I have reworked my hatchet job on the intake above the fog light. Will add pics later.


----------



## Blasirl (Mar 31, 2015)

Thebeefsupreme said:


> So far I have removed all chrome, took apart emblems and painted, painted trim, tinted lights, lowered, wheels, BNR tune, BNR wastgate, BNR turbo actuator, Mishimoto intercooler, K&N intake, Borla exhaust, deleted resonator, Alpine head unit, JBL & Kicker amps/speakers. The Alpine head unit can be a real muther to get the factory functions working. The intercooler wasn't bad as long as you have the means to weld stainless steel, cut the pipe and crimp the ends. Also made a functional air scoop on the right side above the fog light. Gotta add the pics. Painted my engine cover just because. I have done all of this myself so if you have a GEN 2 cruze you know there's not a lot out there for these so I have made my own stuff. In the process of making a down pipe since none are available. If you have any questions about what I've done, i have no problem helping out if I can. I understand the pain of a Gen 2 owner.
> View attachment 298677
> View attachment 298678
> View attachment 298679
> ...


Good Start!

I am interested in seeing more about the air scoop.

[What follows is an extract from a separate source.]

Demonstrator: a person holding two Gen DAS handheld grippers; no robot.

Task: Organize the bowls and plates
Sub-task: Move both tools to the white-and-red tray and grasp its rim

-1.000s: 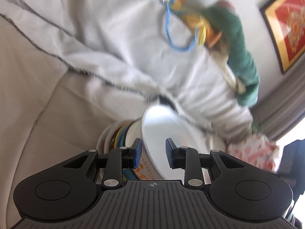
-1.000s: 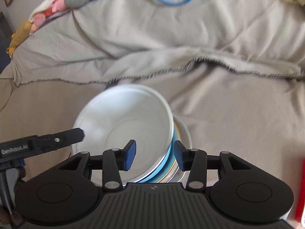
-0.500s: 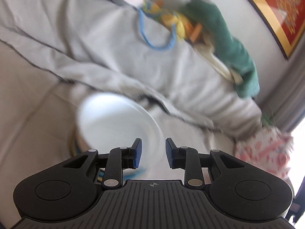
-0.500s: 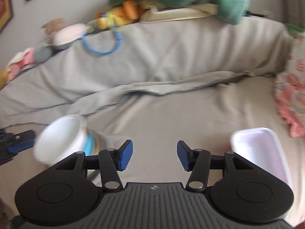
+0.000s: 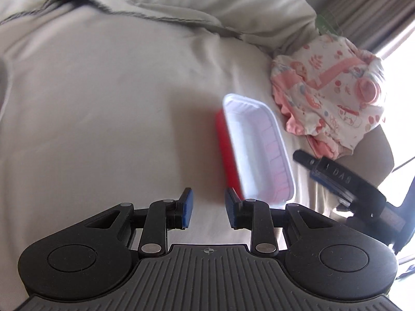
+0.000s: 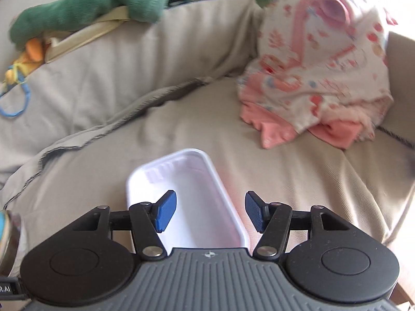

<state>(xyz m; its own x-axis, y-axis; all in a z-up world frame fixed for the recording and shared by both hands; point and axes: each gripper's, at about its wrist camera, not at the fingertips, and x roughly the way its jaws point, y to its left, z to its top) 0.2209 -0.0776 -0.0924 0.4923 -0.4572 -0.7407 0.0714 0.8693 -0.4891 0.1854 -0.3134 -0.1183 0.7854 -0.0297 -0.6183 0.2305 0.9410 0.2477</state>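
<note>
A white oblong tray with a red underside lies on the beige sofa cover. It also shows in the right wrist view. My left gripper is open and empty, just short of the tray's near left end. My right gripper is open wide and hovers over the tray's near half, its left fingertip over the tray's inside. The right gripper's body shows at the right of the left wrist view. The edge of the stacked dishes shows at the far left.
A pink patterned bundle of cloth lies at the sofa's right end, also in the left wrist view. A green cloth and a blue ring sit on the sofa back. The loose cover is creased behind the tray.
Both grippers have swung right, away from the white bowl on the plate stack, to the white tray. The right gripper has opened wider and now sits over the tray.
</note>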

Also is the FIMIC made for the Cruze or did you have to modify it?


----------



## Thebeefsupreme (Feb 22, 2021)

Blasirl said:


> Good Start!
> 
> I am interested in seeing more about the air scoop. Also is the FIMIC made for the Cruze or did you have to modify it?


I used a universal kit, bought the gm bung and welded on a section to keep oem location mostly. MAP sensor is mounted to the oem intake. That's the biggest pain in the ass.


----------



## Cruzenn_760 (Sep 7, 2021)

Where did you get those fog lights?


----------



## Chad20101 (Jul 23, 2019)

Cruzenn_760 said:


> Where did you get those fog lights?


Foglights come on the RS trim


----------



## Thebeefsupreme (Feb 22, 2021)

Cruzenn_760 said:


> Where did you get those fog lights?


Stock fog lights that i tinted and painted the red trim around the lens, the rest is either vinyl wrapped or painted. I cut the plastic out and put red mesh behind it.


----------



## Thebeefsupreme (Feb 22, 2021)

Thebeefsupreme said:


> I used a universal kit, bought the gm bung and welded on a section to keep oem location mostly. MAP sensor is mounted to the oem intake. That's the biggest pain in the ass.

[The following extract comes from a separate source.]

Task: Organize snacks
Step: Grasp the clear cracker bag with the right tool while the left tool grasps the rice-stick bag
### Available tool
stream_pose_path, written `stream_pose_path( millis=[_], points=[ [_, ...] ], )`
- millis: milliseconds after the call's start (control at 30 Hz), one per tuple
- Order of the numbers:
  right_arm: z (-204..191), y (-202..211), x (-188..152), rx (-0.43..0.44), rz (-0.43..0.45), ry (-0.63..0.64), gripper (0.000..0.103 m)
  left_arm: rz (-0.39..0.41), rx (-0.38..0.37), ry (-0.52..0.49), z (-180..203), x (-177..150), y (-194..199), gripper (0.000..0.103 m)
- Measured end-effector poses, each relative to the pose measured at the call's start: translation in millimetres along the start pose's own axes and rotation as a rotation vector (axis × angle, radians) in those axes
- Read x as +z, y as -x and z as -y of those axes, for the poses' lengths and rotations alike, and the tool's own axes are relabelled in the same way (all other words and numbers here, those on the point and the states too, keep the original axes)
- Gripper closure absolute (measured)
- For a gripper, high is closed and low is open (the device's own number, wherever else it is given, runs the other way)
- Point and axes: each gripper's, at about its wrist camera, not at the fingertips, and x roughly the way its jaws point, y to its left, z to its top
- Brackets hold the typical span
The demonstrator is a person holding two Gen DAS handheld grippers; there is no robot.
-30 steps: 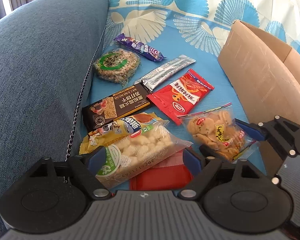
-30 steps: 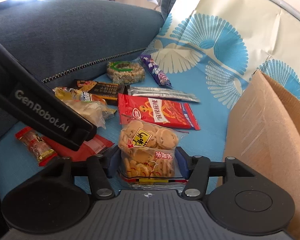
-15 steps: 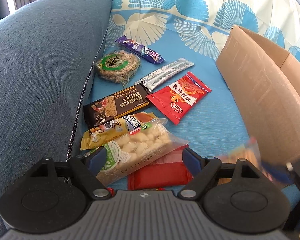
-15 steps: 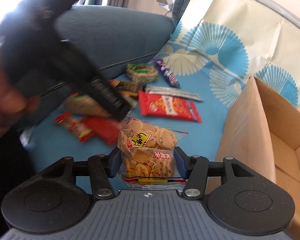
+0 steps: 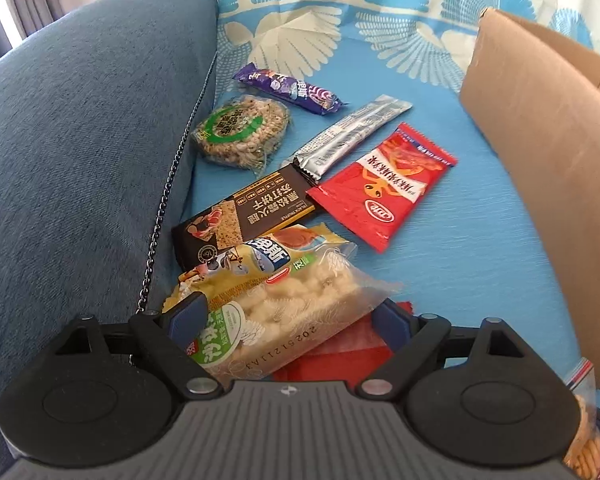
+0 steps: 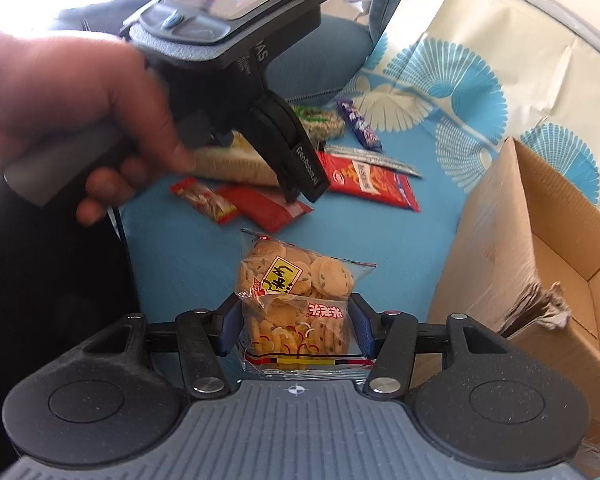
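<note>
Two grippers work: the right gripper (image 6: 294,330) clenches a clear bag of round biscuits (image 6: 296,296), while the left gripper (image 5: 288,318), jaws opening, straddles a clear puffed-rice pack (image 5: 288,316).

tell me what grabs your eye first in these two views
The bag of small round cookies clamped in the right gripper stands out, lifted above the blue cloth beside the open cardboard box. In the left wrist view, the left gripper has its jaws opening around a clear pack of puffed rice snacks, which lies at the near end of a scatter of snacks, the red packet brightest among them.
</note>
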Motion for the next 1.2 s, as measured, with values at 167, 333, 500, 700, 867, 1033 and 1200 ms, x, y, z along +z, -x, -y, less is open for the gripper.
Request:
stream_pose_path(
  millis=[167, 333, 500, 700, 867, 1033, 1200],
  points=[
    [7, -10, -2, 0.004, -0.017, -0.044, 0.046, -0.005, -0.004, 0.001, -1, 2, -5, 0.009],
    [9, -18, -3, 0.015, -0.029, -0.062, 0.045, -0.011, 0.005, 0.009, 0, 4, -9, 0.009],
    [11, -23, -1, 0.022, -0.035, -0.072, 0.044, -0.008, 0.001, 0.072, -9, 4, -12, 0.031],
    [14, -25, -1, 0.035, -0.031, -0.092, 0.044, 0.071, -0.077, 0.23, -36, 1, 2, 0.059],
    [16, -25, -1, 0.042, -0.029, -0.105, 0.044, 0.154, -0.165, 0.254, -39, -2, 19, 0.071],
    [17, -25, -1, 0.042, -0.029, -0.122, 0.044, 0.239, -0.232, 0.264, -41, -6, 37, 0.072],
    [19, -25, 0, 0.04, -0.027, -0.14, 0.044, 0.2, -0.35, 0.273, -39, -6, 42, 0.072]
  ],
)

_OEM INTERCOOLER_ not intake.


----------



## Mr_Pat (Mar 7, 2021)

Thebeefsupreme said:


> _OEM INTERCOOLER_ not intake.


The itercooler has been replaced with the Mishimoto . The intake piping holds the MAP sensor and fimiliar with the issue as I went a similair route on my Gen 1 Cruze. Though I opted to go with aluminum piping . . Now I could be mistaken here and the Map is part of the OEM intake itself ..


----------



## Dave's World (Feb 4, 2021)

I like what you did with the fog lights.


----------



## Thebeefsupreme (Feb 22, 2021)

Mr_Pat said:


> The itercooler has been replaced with the Mishimoto . The intake piping holds the MAP sensor and fimiliar with the issue as I went a similair route on my Gen 1 Cruze. Though I opted to go with aluminum piping . . Now I could be mistaken here and the Map is part of the OEM intake itself ..


Yeah, the MAP sensor is mounted to a bung on the drivers side of the intercooler. I used a piece of exhaust piping because I couldn't find a aluminum bung to weld on.


Chad20101 said:


> Foglights come on the RS trim


They are the stock RS fog lights that I painted the red trim and tinted the lens.


----------